09-30-2008, 04:23 PM
Between stiffing China and Russia and wiping out all the billions floating around in the black markets of the world, we ought to be okay. No?



09-30-2008, 04:36 PM
Here's a view of that:

China's dilemma: rescue or run?

To explain what is happening in China in light of today’s US crisis, I actually want to start with the Middle East where we see the same forces at work. Last night I was dining with a major investor in the Middle East and he told me that the atmosphere over there had changed dramatically. A short while ago everyone had been optimistic. Now they were really scared. They had invested much of their money in US dollar securities and European banks and were worried about both. They had also put their money into property in Dubai and were now taking it out (Dubai's capital exodus (http://www.businessspectator.com.au/bs.nsf/Article/Dubais-vision-blurs-JRV33?OpenDocument), September 24). They are also watching their revenues drop as a result of the sharp decline in the oil price – partly because the hedge funds that have been boosting the price are now being forced out. Oil demand will fall, which will require further production cuts and even less revenue.

Now lets swing to China. You may remember that last month I wrote that the greatest fear in China, according to a very senior figure with close ties to the Beijing leadership, was that the Americans would not understand the gravity of the banking crisis (Fear and loathing in Beijing (http://www.businessspectator.com.au/bs.nsf/Article/Fear-and-loathing-in-Beijing-HLRLS?OpenDocument), August 18).

That fear was realised last night when it became clear that Americans have elected financially ignorant people to be their leaders. The rejection of the bailout plan was a disaster, but it is also true that the benefits of the original Paulson Plan had been eroded by the compromises (Plan weakened by politics (http://www.businessspectator.com.au/bs.nsf/Article/Best-laid-plans-JX9XG?OpenDocument), September 29).

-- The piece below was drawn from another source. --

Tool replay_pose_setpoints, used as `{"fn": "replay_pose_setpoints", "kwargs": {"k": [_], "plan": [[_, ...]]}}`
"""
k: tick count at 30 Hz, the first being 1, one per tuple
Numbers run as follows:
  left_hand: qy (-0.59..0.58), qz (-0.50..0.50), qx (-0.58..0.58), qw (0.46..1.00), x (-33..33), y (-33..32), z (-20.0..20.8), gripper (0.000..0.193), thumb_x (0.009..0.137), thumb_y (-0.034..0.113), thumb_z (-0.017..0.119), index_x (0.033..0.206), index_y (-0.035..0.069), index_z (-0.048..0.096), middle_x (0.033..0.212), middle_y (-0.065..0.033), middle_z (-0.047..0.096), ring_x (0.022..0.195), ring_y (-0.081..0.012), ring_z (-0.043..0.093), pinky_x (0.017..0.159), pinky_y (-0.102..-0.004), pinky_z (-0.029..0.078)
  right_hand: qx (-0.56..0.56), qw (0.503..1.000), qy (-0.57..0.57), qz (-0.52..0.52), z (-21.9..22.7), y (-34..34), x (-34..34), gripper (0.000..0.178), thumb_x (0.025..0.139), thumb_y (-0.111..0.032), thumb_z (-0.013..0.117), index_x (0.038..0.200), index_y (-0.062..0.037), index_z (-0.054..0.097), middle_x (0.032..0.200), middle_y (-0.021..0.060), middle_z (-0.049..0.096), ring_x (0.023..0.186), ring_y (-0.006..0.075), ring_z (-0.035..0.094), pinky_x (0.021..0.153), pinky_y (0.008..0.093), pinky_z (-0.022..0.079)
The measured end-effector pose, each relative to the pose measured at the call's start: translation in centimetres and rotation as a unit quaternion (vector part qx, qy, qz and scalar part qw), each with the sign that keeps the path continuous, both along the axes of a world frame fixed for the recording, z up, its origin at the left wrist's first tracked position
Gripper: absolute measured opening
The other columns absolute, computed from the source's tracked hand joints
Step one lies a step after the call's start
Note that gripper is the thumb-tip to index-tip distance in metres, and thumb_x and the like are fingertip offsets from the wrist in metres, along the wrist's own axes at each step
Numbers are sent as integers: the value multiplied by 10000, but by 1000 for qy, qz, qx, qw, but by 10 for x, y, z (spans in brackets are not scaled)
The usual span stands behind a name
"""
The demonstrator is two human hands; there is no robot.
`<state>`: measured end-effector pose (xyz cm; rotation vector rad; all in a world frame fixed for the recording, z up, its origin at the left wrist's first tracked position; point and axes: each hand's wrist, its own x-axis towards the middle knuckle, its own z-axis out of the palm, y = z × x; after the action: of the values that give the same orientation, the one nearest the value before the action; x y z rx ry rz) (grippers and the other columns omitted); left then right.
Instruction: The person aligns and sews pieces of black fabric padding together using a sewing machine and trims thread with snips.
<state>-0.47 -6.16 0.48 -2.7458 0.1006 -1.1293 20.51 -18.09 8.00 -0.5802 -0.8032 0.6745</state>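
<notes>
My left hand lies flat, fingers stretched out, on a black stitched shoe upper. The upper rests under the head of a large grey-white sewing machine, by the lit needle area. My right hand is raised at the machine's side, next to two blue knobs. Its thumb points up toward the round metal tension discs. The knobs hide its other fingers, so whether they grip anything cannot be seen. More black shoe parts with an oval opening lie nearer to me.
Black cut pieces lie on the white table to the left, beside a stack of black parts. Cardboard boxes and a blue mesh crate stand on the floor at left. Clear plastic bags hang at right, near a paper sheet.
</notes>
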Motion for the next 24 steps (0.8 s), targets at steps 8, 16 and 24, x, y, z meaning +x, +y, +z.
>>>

America is now going to need even more money to bail out its banks than was the case with the original rescue package because the lack of confidence created by the politicians will send many more US banks to the wall than was necessary.

Who is going to fund the bailouts? The only people who have the cash are in China, Japan, the Middle East and other parts of Asia. Russia also has money. If the Chinese say "enough is enough and we will stop lending" then the American dollar will crash and among the biggest losers will be China which has invested a big chunk of their relatively new wealth in American dollars. So they look to be locked into continuing to throw money at the US crisis.

But internally in China, Shanghai looks a little like Dubai. In the days of unlimited credit there was unbridled Shanghai property development, but life will now be tougher and China’s banks will come under much more pressure. A property setback in Shanghai would force China to look inwards and bail out its own banks.

Given that exports will be down, the building of infrastructure and cities to boost western China will take on even greater importance. Looking at last night’s commodity markets I see that aluminium is down 4 per cent, copper 5.2 per cent, lead 7 per cent, zinc 4.5 per cent, nickel b 3.6 per cent and of course oil by 9.8 per cent. Those falls are in anticipation of a big decline in global demand for goods which will lower commodity demand. In the case of oil there will also be hedge fund selling.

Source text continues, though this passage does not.